● **Task to carry out**:
How many lines of the listing contain the string "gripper"? Only the number is wanted.

Segment Open

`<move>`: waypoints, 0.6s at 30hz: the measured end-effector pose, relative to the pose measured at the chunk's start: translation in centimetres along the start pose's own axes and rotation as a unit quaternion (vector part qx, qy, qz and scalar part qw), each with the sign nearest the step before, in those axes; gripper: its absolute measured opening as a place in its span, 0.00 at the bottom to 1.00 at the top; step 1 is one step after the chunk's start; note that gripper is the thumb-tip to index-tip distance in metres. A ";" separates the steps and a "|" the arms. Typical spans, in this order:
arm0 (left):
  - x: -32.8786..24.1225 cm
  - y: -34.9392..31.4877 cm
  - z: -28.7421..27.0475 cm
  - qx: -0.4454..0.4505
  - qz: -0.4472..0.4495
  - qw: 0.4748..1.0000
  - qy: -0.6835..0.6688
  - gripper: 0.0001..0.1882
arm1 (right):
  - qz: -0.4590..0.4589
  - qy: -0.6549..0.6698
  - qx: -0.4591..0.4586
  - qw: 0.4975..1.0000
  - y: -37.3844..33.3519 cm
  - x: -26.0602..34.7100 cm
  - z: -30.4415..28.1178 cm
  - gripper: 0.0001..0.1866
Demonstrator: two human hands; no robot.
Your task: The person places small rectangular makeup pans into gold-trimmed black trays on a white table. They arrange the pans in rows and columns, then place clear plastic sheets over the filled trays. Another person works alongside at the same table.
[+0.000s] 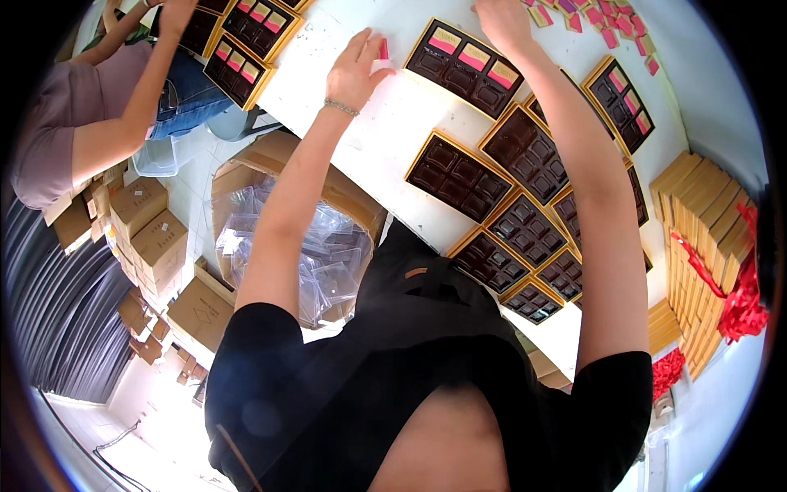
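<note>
My left hand [354, 74] rests on the white table with its fingers stretched out and its thumb apart. Just right of its fingertips stands a small pink packet [384, 50], which I cannot see it gripping. A gold-rimmed box [459, 78] with a dark moulded tray lies between my hands, its far row filled by three pink-and-gold packets [475, 56]. At the upper edge, beyond that box, is my right hand [502, 26]; its fingertips are partly cut off. Whether it holds anything is hidden. Loose pink and gold packets [607, 20] are scattered to its right.
Several gold-rimmed boxes [525, 154] with unfilled dark trays crowd the table under my right arm. A stack of yellowish boards [697, 246] and red ribbon [742, 303] are at right. Left are a carton of clear plastic [328, 262] and another person [98, 135] beside filled boxes [238, 70].
</note>
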State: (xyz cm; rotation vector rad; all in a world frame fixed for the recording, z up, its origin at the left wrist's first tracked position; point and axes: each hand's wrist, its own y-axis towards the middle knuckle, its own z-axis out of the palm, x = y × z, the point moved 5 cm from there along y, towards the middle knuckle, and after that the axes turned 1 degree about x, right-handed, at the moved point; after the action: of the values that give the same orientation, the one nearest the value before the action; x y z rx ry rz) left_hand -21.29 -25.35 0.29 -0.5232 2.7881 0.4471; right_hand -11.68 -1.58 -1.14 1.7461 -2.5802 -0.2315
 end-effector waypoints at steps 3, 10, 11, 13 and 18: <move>-1.1 -0.9 -0.2 -0.083 0.021 0.992 0.091 0.20 | -0.009 0.125 -0.135 0.983 -1.6 -0.8 -1.6 0.13; -3.3 -5.1 -2.9 -0.069 -0.008 0.998 -0.006 0.19 | 0.001 0.399 -0.084 0.913 -20.6 7.2 -10.6 0.19; -4.5 -5.9 -3.8 -0.063 -0.012 0.998 -0.020 0.19 | -0.023 0.366 -0.078 0.927 -22.4 8.5 -11.1 0.19; -7.8 -5.9 -4.5 0.140 0.006 0.990 -0.007 0.19 | -0.066 0.301 -0.084 0.948 -24.5 10.5 -11.6 0.17; -12.1 -7.3 -2.2 0.205 0.358 0.906 -0.097 0.27 | -0.094 0.288 -0.043 0.952 -26.9 12.5 -9.9 0.18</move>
State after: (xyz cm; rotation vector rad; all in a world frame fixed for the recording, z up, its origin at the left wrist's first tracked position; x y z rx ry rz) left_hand -8.05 -28.86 4.26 0.6242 2.6739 0.0238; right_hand 9.43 -24.01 4.28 1.7058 -1.9690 0.1467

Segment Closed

● **Result of the exercise**:
3